Mi amigo C. está en Santa Fe. Para las fiestas regresa a la ciudad de su infancia y de su juventud a recibir el año nuevo con sus padres y a recobrar las amistades que han sobrevivido al paso del tiempo. Mi amigo ha viajado mucho y sigue viajando. A veces recibo cartas suyas escritas desde países que sólo conozco de nombre; a veces se le ocurre llamarme por teléfono; en los últimos años nos comunicamos por medio del correo electrónico, pero yo soy de los que siguen creyendo que no hay nada mejor que una carta escrita para mantener una buena amistad o un buen amor a la distancia.
A mi amigo le gusta caminar por la ciudad, recorrer el territorio que en algún momento fue suyo y que ahora lo recobra a través de las imágenes y los sueños. A veces caminamos juntos sin hablar, una manera de honrar nuestros recorridos juveniles cuando el silencio era nuestra mejor comunicación. A veces nos sentamos en el banco de una plaza o tomamos un café en un bar que todavía sobrevive al paso de los años.
A veces C. habla de ciudades que nunca conoceré, de estaciones, de trenes, de aeropuertos y de puertos que sólo he visto en el cine. A veces me cuenta historias de viajes, me relata anécdotas de hombres y mujeres que ha conocido por el mundo y yo lo escucho sin hacerle preguntas porque sus historias son perfectas.
Como corresponsal, C. ha estado en los lugares en donde la muerte era la única protagonista. Me habla del dolor de las víctimas, del olor de los cuerpos, de las casas destruidas, de ciudades deshechas por las bombas y de las increíbles escenas de ternura que los hombres son capaces de rescatar en medio de la tragedia.
Me gusta conversar con mi amigo, me gusta escucharlo, me gusta compartir sus silencios. A C. le gusta el buen vino, pero extraña la cerveza santafesina y asegura que los únicos pescados de río que merecen saborearse son los de Santa Fe. Exagera -por supuesto- pero a él le gusta darse esos gustos porque considera que Santa Fe es lo único importante que existe en su vida.
Es extraño mi amigo. Quiere a su ciudad, pero en los últimos veinte años nunca estuvo más de una semana en ella; le gustan los chicos pero hasta ahora parece que nunca le interesó tener hijos; las mujeres dicen que es tierno y dulce pero nunca se casó y es probable que nunca lo haga. A C. le gusta la vida retirada, los lugares discretos, pero vive de las noticias y el escenario de su trabajo son las grandes tragedias colectivas.

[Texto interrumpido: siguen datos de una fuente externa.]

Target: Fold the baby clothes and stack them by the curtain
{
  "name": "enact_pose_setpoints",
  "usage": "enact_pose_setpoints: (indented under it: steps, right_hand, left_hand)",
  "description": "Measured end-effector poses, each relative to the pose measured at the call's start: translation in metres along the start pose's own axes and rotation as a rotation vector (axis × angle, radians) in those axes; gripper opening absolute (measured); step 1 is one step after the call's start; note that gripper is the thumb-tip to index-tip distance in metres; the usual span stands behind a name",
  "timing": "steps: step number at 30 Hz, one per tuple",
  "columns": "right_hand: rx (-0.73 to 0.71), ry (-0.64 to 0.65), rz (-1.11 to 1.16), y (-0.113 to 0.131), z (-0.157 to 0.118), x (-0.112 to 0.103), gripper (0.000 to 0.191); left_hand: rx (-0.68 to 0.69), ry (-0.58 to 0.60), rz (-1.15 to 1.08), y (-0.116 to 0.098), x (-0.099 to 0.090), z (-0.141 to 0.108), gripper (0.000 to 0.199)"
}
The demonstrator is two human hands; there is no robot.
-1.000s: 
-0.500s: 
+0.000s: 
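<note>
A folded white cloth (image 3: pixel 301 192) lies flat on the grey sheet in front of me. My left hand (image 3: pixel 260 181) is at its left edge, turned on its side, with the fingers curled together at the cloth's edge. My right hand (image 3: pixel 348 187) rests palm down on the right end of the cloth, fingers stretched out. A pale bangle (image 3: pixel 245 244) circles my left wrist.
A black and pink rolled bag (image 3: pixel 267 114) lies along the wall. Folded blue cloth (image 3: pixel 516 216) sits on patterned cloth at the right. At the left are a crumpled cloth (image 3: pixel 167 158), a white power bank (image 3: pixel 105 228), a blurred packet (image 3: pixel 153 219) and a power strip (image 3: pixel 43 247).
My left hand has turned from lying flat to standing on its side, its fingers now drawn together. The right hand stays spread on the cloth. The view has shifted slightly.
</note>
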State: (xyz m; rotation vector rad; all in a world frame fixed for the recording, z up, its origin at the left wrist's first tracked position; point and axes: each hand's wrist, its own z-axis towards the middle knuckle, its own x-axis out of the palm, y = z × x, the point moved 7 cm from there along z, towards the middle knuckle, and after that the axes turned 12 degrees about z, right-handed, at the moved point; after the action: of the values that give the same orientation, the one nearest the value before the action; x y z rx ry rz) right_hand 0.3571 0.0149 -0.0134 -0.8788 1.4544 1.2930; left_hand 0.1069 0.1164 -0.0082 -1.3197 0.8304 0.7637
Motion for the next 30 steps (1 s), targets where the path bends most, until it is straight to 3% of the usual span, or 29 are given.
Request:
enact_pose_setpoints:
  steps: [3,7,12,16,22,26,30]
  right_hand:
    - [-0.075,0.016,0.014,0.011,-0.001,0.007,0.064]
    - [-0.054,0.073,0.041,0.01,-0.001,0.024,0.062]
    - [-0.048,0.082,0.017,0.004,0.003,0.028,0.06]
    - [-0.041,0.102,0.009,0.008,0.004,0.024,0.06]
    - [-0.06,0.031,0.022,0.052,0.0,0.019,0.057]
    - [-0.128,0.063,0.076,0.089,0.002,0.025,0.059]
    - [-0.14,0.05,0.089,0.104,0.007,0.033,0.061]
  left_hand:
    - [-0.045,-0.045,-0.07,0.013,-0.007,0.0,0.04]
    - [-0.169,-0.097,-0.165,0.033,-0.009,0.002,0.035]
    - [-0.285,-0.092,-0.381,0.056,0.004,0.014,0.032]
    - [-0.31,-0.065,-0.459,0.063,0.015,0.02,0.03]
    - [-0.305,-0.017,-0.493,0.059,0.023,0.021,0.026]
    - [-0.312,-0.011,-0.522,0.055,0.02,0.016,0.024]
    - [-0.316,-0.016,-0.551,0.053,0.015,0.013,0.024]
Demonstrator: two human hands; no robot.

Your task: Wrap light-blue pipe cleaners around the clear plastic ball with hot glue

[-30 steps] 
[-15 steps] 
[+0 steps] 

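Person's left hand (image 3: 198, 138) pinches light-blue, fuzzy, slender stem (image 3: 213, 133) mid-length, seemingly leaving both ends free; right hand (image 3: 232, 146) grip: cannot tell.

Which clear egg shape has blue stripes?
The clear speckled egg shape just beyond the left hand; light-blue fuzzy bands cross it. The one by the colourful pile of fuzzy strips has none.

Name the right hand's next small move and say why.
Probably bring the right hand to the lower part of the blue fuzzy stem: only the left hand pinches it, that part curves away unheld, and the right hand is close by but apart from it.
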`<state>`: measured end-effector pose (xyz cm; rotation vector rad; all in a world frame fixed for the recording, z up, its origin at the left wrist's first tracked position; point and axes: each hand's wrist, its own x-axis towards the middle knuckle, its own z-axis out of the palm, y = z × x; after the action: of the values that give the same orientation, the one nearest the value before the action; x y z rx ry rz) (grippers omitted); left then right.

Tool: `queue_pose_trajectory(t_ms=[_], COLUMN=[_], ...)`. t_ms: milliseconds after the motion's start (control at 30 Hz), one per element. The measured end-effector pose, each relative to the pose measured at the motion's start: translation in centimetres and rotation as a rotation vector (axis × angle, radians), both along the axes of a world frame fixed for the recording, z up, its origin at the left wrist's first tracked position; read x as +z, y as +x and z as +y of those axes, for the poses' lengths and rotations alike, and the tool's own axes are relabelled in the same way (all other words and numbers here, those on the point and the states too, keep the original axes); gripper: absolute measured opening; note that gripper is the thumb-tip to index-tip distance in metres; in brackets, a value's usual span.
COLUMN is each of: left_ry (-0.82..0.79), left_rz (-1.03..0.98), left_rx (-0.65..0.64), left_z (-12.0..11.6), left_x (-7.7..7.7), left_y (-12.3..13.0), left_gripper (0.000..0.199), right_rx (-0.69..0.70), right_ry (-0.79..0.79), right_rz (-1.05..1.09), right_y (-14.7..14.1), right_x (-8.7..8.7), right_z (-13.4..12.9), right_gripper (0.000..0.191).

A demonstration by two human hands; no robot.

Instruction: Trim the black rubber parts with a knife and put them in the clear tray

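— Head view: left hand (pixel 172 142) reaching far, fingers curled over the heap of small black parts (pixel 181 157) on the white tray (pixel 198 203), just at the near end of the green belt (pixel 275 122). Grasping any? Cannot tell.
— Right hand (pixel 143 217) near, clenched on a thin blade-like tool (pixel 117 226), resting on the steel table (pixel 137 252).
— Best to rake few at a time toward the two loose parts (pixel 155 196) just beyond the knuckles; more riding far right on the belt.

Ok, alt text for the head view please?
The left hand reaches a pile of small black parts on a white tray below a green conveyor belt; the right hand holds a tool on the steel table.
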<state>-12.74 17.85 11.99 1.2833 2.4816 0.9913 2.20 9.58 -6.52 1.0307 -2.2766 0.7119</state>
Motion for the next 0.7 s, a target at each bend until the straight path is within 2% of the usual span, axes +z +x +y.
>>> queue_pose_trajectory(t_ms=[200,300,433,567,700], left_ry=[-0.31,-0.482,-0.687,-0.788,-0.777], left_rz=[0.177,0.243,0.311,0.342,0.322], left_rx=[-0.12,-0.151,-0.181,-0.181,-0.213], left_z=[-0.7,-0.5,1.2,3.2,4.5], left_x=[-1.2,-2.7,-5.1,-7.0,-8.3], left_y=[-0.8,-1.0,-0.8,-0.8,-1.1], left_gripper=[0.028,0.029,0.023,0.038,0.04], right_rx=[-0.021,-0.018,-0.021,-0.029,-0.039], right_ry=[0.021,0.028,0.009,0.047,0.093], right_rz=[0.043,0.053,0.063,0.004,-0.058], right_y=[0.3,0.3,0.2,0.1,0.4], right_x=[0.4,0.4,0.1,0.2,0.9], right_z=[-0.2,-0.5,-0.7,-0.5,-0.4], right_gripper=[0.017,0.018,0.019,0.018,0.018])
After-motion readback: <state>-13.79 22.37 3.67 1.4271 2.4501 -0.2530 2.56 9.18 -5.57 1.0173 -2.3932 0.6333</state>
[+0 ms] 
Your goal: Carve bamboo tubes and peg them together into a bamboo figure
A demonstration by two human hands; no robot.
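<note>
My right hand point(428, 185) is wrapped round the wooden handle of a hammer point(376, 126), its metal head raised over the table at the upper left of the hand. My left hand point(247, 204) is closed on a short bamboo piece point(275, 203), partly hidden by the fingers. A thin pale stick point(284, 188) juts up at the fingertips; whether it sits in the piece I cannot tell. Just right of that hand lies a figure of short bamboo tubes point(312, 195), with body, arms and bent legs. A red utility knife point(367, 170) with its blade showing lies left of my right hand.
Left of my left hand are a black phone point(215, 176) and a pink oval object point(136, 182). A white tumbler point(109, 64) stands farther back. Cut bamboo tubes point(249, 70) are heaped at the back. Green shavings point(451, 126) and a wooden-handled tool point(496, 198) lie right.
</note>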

Mi amigo dice que la única relación que tiene con Santa Fe es la que sostiene conmigo. Lo conozco y sé que no miente. Conversa con sus padres, saluda a algunos conocidos, pero las largas caminatas por la costanera o los paseos por la costa o las conversaciones en los bares son conmigo.
A veces nos quedamos en casa; escuchamos música, comentamos algunos libros, me pregunta sobre lo que se está escribiendo en Santa Fe, se interesa por mis cosas, se asombra por los nuevos giros lingüísticos que inventan los santafesinos, recordamos viejas historias, recuperamos las imágenes de amigos comunes.
A veces, muy de vez en cuando, me cuenta cosas de su vida privada. Viajero del mundo, los amores de C. son breves, casi como un saludo desde la ventanilla de un tren o un beso dado en el andén de una estación de ómnibus o una sonrisa que creemos distinguir fugaz entre la multitud.
Sin embargo, este solterón empedernido, este marinero de muchos puertos y muchas novias ahora me cuenta que está enamorado, que su novia es una mujer bella, de piel de aceituna y ojos oscuros que vive en una ciudad cuyo nombre evoca arboledas de sombra espesa y prados verdes extendidos hacia el horizonte, hacia la línea azulada del mar.
Mi amigo me cuenta que está por ser padre y que espera la llegada de ese hijo. Lo escucho y no puedo creer que mi amigo, el lobo estepario, el empecinado solitario ahora me esté hablando de su hijo y que sus ojos, habitualmente impasibles, se inunden de luz.
Me gusta saber que mi amigo está enamorado, me gusta saber que de ese amor nacerá un niño o una niña. Mientras tomamos un whisky y escuchamos a Jarrett, C. me habla de su hijo y me cuenta que ya ha pensado en los nombres posibles. Él sabe que para mí los nombres tienen su importancia y espera que le pregunte por los nombres que ha pensado. Me mira, sonríe y dice casi en voz baja: si es mujer se llamará Camila, si es varón se llamará Manuel. Lo escucho y disimulo la inquietud que me domina levantándome para bajar el volumen de la música, Quisiera decirle algo, recordarle algo, pero esta vez soy yo el que prefiere hacer silencio.